Матери привели в сквер своих малышей и ищут, где посолнечнее. Тебе приятно видеть этих малюток и их молодых мам, что-то значительное, нежное и чистое пробуждается в твоей душе, словно юные стебельки трав в недрах промерзшей почвы. Проходящие парни с нескрываемой страстью пялятся на прелестных матерей или отпускают шуточки. Ты отводишь от них глаза, и тебя еще сильнее тянет вернуться назад, но ты никогда не сможешь осуществить свое желание, тебе нет спасения, город не отпустит тебя… И осень ощущается здесь загодя. Ты глядишь с аллеи Нарикалы на ботанический сад и замечаешь пестрые деревья. Водопад с грохотом разбивается о скалу, и осколками хрусталя разлетаются водяные брызги. Чуть пожухли покатые холмы, протянувшиеся до Коджори, серым налетом покрылась Шавнабада. На татарском кладбище — тишина. А под тобой, внизу, ласковое солнце глядит на островерхие церкви и дома, ласточкиными гнездами прилепившиеся к скалам. Город распахнут перед тобой, как на ладони. Орнаментом лежат на земле прижавшиеся друг к другу дома, крыши, улицы и дворы, отороченные зеленью деревьев. Далеко, на краю безбрежного пространства девственно приоткрылись белоснежные плечи Казбека. Там берет свои истоки, мчится Арагва, рассекая пылающие, багряные рощи, и ты разглядываешь далекие горы, на которые не раз поднимался…

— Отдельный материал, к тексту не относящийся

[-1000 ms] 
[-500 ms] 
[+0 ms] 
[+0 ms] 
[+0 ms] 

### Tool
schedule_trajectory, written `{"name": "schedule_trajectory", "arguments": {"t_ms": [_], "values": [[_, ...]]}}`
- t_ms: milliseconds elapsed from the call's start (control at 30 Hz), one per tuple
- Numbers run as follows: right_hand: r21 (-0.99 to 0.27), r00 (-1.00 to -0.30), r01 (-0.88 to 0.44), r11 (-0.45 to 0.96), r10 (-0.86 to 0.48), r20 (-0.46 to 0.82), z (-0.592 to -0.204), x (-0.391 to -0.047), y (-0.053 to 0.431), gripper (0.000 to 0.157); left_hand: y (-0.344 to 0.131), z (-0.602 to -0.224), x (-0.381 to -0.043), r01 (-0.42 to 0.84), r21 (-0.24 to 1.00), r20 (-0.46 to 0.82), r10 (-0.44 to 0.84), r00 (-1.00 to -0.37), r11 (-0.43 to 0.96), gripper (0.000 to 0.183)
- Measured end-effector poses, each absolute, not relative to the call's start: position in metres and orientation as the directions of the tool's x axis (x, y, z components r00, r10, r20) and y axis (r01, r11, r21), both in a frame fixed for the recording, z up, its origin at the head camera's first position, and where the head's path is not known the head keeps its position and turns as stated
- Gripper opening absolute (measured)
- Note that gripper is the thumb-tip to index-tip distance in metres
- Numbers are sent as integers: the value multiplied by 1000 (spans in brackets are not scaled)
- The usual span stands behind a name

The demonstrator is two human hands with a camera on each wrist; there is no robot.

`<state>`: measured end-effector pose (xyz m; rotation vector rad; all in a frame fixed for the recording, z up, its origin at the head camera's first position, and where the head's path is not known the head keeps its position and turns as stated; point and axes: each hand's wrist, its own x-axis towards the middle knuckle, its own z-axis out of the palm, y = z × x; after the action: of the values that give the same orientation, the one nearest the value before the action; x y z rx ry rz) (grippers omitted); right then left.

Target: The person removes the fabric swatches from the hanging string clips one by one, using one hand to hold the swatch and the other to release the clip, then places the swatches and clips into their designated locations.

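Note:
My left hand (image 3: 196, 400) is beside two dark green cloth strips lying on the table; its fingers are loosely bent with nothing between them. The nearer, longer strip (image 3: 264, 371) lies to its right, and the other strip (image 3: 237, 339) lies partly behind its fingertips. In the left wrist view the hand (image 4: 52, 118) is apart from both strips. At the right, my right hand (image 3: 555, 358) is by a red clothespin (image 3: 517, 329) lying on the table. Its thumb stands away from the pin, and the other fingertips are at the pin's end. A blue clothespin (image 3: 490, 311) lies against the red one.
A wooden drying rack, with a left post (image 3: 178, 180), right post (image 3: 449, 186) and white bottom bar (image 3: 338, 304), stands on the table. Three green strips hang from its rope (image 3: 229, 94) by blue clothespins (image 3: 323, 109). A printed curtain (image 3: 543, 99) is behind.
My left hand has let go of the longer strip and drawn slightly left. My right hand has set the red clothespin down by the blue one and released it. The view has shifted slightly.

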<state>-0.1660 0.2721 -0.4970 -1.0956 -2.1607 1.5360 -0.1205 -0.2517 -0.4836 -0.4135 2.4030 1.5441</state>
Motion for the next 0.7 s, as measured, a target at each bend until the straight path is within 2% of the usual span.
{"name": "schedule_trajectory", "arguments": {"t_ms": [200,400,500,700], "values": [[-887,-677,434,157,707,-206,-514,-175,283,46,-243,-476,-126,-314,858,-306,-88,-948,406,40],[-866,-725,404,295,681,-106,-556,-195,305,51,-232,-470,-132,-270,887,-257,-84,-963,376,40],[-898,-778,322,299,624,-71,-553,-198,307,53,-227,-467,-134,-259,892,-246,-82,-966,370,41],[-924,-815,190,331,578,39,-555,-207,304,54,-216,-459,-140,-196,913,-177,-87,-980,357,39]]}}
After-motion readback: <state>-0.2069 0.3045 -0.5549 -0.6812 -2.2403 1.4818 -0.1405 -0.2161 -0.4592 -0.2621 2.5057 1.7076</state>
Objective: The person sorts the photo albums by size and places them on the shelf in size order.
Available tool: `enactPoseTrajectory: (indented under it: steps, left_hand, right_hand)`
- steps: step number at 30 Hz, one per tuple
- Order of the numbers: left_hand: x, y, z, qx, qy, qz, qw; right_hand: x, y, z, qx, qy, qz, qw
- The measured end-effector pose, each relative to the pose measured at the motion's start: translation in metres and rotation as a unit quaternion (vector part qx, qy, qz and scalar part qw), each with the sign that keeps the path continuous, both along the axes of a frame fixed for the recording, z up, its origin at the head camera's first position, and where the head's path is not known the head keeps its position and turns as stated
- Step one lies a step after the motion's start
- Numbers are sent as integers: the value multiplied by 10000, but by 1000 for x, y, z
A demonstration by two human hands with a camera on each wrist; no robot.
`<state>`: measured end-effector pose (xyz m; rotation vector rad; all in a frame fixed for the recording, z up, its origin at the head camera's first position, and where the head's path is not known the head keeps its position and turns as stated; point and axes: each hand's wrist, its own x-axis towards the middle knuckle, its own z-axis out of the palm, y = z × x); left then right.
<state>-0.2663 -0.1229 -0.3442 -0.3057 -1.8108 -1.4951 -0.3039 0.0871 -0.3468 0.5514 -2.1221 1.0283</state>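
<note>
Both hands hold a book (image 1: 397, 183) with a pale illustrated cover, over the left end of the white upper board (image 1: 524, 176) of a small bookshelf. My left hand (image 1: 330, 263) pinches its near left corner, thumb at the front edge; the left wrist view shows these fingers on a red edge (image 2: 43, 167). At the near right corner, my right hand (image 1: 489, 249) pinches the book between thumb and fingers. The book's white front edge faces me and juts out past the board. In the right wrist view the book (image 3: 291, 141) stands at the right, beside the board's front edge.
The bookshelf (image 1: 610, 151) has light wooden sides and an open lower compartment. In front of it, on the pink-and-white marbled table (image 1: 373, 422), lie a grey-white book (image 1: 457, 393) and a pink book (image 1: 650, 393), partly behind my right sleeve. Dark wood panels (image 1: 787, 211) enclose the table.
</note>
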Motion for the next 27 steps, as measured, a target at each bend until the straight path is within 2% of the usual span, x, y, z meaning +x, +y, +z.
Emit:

Стоишь в одиночестве, смотришь на городской пейзаж и кажется, будто пред тобой не создание человека из камня и металла, но живой уголок самой природы, точно такой же, как жмущиеся за пазухой гор леса, как необозримая низина, пестреющая синими, алыми, желтыми или серыми пятнами… В городе полно скверов и парков. В Пушкинском сквере, к примеру, вряд ли отыщешь свободное местечко. Здесь ежеминутно останавливаются троллейбусы. Люди выходят, устремляются к подземному переходу, к широкой площади и к узкой, всегда переполненной и шумной Пушкинской улице, на которой бойкие продавцы с лотков торгуют мануфактурой. Троллейбусы пустеют, вновь наполняются и уезжают, на остановке толпится народ, одни бегут, спешат, другие идут медленно, неторопливо, громко беседуют, ждут троллейбуса, такси, а в сквере на длинных скамейках все так же сидят люди.